**The problem**
A complete response lists each line of the data below that includes the word "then".

**Stored data**
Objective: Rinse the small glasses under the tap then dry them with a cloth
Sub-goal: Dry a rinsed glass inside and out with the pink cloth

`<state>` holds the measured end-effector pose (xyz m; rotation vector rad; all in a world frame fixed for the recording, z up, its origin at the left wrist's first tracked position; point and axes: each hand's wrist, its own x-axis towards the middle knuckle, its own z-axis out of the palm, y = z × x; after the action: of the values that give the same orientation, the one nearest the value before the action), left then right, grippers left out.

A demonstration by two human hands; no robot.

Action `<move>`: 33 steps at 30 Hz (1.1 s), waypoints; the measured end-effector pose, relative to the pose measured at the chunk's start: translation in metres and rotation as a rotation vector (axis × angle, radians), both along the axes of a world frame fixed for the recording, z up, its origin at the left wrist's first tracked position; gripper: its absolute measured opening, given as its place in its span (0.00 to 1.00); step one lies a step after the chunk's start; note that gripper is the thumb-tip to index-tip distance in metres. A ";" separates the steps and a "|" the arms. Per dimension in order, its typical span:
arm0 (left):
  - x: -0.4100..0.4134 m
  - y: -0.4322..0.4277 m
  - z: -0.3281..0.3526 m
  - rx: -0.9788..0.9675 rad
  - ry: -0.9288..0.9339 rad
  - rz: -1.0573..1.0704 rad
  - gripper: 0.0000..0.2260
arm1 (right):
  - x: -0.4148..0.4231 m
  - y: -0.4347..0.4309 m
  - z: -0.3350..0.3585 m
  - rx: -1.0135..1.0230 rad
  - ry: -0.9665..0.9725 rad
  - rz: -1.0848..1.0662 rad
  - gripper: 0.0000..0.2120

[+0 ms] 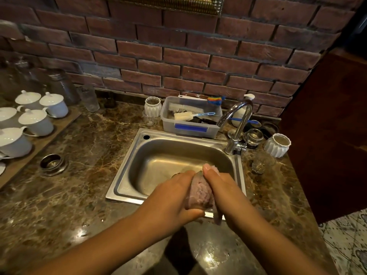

**Task response**
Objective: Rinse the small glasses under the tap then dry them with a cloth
`<state>` holds the measured end-effector pose (xyz m; rotation vector rad; all in a world frame fixed for the recording, z up, its origin at the left wrist's first tracked position; point and axes: each hand's wrist, its own x-axis towards the middle knuckle, its own z-axis out of the palm, y = z × x; after the action: of the values that give the same orientation, the one nearest the value before the action), left then right, grippers left out.

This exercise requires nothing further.